#### [TRY IT]
The answer must be the full listing, written out exactly.

──────── DATA EXTRACT ────────

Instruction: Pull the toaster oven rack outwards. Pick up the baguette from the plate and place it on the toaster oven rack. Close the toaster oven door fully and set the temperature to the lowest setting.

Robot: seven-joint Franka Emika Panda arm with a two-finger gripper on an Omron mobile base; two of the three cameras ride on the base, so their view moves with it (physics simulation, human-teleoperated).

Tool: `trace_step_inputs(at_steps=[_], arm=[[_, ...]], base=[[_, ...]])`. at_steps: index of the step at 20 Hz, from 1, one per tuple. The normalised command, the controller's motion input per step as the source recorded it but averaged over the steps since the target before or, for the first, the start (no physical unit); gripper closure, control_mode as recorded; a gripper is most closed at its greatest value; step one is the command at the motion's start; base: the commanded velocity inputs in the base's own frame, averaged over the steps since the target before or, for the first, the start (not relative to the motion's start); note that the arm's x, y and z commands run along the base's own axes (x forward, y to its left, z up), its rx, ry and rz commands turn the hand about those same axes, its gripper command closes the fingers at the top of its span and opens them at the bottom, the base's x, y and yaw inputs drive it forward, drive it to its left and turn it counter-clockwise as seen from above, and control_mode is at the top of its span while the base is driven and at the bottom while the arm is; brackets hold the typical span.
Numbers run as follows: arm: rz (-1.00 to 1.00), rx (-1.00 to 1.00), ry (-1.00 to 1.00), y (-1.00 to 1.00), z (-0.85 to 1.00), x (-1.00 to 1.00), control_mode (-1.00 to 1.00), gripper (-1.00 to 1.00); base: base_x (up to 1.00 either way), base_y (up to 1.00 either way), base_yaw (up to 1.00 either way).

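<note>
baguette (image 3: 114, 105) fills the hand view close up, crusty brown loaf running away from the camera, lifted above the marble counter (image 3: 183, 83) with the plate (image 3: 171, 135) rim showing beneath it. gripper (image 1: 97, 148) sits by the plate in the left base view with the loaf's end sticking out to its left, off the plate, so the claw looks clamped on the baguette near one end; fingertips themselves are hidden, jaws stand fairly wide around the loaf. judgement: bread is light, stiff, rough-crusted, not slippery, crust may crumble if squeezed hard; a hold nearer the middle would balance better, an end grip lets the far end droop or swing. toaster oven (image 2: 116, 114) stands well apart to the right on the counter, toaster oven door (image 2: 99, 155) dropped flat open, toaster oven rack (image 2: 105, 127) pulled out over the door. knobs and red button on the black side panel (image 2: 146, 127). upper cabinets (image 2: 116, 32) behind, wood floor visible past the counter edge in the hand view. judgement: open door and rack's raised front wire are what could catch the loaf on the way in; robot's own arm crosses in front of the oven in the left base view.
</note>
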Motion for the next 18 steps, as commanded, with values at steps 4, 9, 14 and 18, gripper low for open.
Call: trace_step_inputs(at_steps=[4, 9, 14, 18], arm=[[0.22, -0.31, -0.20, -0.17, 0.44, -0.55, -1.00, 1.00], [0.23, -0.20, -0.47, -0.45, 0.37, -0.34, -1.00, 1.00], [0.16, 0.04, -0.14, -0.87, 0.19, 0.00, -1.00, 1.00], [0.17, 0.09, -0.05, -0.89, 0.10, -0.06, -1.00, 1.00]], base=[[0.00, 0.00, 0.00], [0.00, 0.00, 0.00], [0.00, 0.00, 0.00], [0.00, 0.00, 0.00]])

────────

#### [TASK RESULT]
Instruction: Pull the toaster oven rack outwards. Pick up the baguette from the plate and place it on the toaster oven rack. Close the toaster oven door fully and set the temperature to the lowest setting.

Robot: seven-joint Franka Emika Panda arm with a two-finger gripper on an Omron mobile base; two of the three cameras ride on the base, so their view moves with it (physics simulation, human-teleoperated).

Tool: `trace_step_inputs(at_steps=[_], arm=[[_, ...]], base=[[_, ...]])`. at_steps: index of the step at 20 Hz, from 1, one per tuple. The normalised command, the controller's motion input per step as the source recorded it but averaged over the steps since the target before or, for the first, the start (no physical unit); gripper closure, control_mode as recorded; a gripper is most closed at its greatest value; step one is the command at the motion's start; base: the commanded velocity inputs in the base's own frame, averaged over the steps since the target before or, for the first, the start (not relative to the motion's start); note that the arm's x, y and z commands run along the base's own axes (x forward, y to its left, z up), its rx, ry and rz commands turn the hand about those same axes, its gripper command closes the fingers at the top of its span and opens them at the bottom, the base's x, y and yaw inputs drive it forward, drive it to its left and turn it counter-clockwise as seen from above, and control_mode is at the top of its span while the base is driven and at the bottom while the arm is; brackets hold the typical span.
Numbers run as follows: arm: rz (-1.00 to 1.00), rx (-1.00 to 1.00), ry (-1.00 to 1.00), y (-1.00 to 1.00), z (-0.85 to 1.00), x (-1.00 to 1.00), control_mode (-1.00 to 1.00), gripper (-1.00 to 1.00); base: base_x (up to 1.00 either way), base_y (up to 1.00 either way), base_yaw (up to 1.00 either way).

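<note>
baguette (image 3: 114, 105) fills the hand view close up, crusty brown loaf running away from the camera, lifted above the marble counter (image 3: 183, 83) with the plate (image 3: 171, 135) rim showing beneath it. gripper (image 1: 97, 148) sits by the plate in the left base view with the loaf's end sticking out to its left, off the plate, so the claw looks clamped on the baguette near one end; fingertips themselves are hidden, jaws stand fairly wide around the loaf. judgement: bread is light, stiff, rough-crusted, not slippery, crust may crumble if squeezed hard; a hold nearer the middle would balance better, an end grip lets the far end droop or swing. toaster oven (image 2: 116, 114) stands well apart to the right on the counter, toaster oven door (image 2: 99, 155) dropped flat open, toaster oven rack (image 2: 105, 127) pulled out over the door. knobs and red button on the black side panel (image 2: 146, 127). upper cabinets (image 2: 116, 32) behind, wood floor visible past the counter edge in the hand view. judgement: open door and rack's raised front wire are what could catch the loaf on the way in; robot's own arm crosses in front of the oven in the left base view.
</note>
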Motion for the next 18 steps, as commanded, with values at steps 4, 9, 14 and 18, gripper low for open.
Call: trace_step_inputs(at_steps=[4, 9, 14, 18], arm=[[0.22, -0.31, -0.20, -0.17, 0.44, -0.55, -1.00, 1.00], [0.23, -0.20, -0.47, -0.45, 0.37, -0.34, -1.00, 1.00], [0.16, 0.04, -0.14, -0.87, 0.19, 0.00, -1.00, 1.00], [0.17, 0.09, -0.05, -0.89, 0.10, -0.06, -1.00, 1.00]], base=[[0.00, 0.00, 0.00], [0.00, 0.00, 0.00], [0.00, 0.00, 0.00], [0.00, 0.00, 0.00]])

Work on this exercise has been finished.